> Task:
Produce a perfect copy of the listing, matching each line.
· · · · ·
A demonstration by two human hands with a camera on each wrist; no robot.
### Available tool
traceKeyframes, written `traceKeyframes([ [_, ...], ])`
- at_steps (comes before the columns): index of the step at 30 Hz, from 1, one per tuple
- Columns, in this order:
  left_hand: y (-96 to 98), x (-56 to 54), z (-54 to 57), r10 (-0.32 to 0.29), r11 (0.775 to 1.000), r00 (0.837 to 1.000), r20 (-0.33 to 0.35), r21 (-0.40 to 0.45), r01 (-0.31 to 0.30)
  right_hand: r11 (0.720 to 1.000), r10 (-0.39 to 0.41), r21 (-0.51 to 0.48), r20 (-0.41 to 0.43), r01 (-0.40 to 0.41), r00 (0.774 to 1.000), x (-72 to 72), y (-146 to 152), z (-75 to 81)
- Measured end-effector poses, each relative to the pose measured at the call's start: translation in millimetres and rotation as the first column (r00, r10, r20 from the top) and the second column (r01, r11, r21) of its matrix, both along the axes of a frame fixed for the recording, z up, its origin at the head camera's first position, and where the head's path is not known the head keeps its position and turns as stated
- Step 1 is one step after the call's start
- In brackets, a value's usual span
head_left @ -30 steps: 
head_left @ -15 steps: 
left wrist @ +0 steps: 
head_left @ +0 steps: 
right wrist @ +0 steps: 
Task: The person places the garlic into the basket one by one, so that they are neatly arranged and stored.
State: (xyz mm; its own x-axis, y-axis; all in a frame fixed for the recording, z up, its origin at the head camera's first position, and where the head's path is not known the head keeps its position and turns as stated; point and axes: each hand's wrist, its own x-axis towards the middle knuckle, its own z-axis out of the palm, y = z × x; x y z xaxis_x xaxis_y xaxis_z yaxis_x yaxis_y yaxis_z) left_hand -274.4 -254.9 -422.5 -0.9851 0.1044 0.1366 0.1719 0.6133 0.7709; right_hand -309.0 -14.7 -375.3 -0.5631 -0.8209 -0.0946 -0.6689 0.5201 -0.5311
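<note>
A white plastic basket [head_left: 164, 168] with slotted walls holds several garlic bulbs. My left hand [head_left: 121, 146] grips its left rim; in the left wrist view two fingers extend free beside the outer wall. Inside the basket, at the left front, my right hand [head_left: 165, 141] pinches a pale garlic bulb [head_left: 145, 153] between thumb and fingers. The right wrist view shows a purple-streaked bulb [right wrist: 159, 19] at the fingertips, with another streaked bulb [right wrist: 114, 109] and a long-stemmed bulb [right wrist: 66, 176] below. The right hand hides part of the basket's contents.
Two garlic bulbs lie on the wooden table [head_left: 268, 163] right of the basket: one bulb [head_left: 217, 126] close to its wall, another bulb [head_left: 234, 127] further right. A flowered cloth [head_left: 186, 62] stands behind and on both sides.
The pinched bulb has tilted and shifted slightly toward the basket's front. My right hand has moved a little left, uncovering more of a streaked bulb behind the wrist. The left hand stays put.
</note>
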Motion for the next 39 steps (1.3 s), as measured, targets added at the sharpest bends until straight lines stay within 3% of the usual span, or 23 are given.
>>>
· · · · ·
> Response area:
A demonstration by two human hands with a camera on each wrist; no robot.
### Available tool
traceKeyframes, written `traceKeyframes([ [_, ...], ])`
- at_steps (comes before the columns): index of the step at 30 Hz, from 1, one per tuple
- Columns, in this order:
  left_hand: y (-96 to 98), x (-56 to 54), z (-54 to 57), r10 (-0.32 to 0.29), r11 (0.775 to 1.000), r00 (0.837 to 1.000), r20 (-0.33 to 0.35), r21 (-0.40 to 0.45), r01 (-0.31 to 0.30)
  right_hand: r11 (0.720 to 1.000), r10 (-0.39 to 0.41), r21 (-0.51 to 0.48), r20 (-0.41 to 0.43), r01 (-0.40 to 0.41), r00 (0.774 to 1.000), x (-72 to 72), y (-146 to 152), z (-75 to 81)
- Measured end-effector poses, each relative to the pose measured at the call's start: translation in millimetres and rotation as the first column (r00, r10, r20 from the top) and the second column (r01, r11, r21) of its matrix, both along the axes of a frame fixed for the recording, z up, its origin at the head camera's first position, and where the head's path is not known the head keeps its position and turns as stated
- Step 1 is one step after the call's start
- In brackets, a value's usual span
head_left @ -30 steps: 
head_left @ -15 steps: 
left wrist @ +0 steps: 
head_left @ +0 steps: 
right wrist @ +0 steps: 
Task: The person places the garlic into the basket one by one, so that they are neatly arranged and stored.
State: (xyz mm; its own x-axis, y-axis; all in a frame fixed for the recording, z up, its origin at the head camera's first position, and where the head's path is not known the head keeps its position and turns as stated; point and axes: each hand's wrist, its own x-axis towards the middle knuckle, its own z-axis out of the palm, y = z × x; x y z xaxis_x xaxis_y xaxis_z yaxis_x yaxis_y yaxis_z) left_hand -274.4 -254.9 -422.5 -0.9851 0.1044 0.1366 0.1719 0.6133 0.7709; right_hand -309.0 -14.7 -375.3 -0.5631 -0.8209 -0.0946 -0.6689 0.5201 -0.5311
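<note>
A white plastic basket [head_left: 164, 168] with slotted walls holds several garlic bulbs. My left hand [head_left: 121, 146] grips its left rim; in the left wrist view two fingers extend free beside the outer wall. Inside the basket, at the left front, my right hand [head_left: 165, 141] pinches a pale garlic bulb [head_left: 145, 153] between thumb and fingers. The right wrist view shows a purple-streaked bulb [right wrist: 159, 19] at the fingertips, with another streaked bulb [right wrist: 114, 109] and a long-stemmed bulb [right wrist: 66, 176] below. The right hand hides part of the basket's contents.
Two garlic bulbs lie on the wooden table [head_left: 268, 163] right of the basket: one bulb [head_left: 217, 126] close to its wall, another bulb [head_left: 234, 127] further right. A flowered cloth [head_left: 186, 62] stands behind and on both sides.
The pinched bulb has tilted and shifted slightly toward the basket's front. My right hand has moved a little left, uncovering more of a streaked bulb behind the wrist. The left hand stays put.
</note>
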Motion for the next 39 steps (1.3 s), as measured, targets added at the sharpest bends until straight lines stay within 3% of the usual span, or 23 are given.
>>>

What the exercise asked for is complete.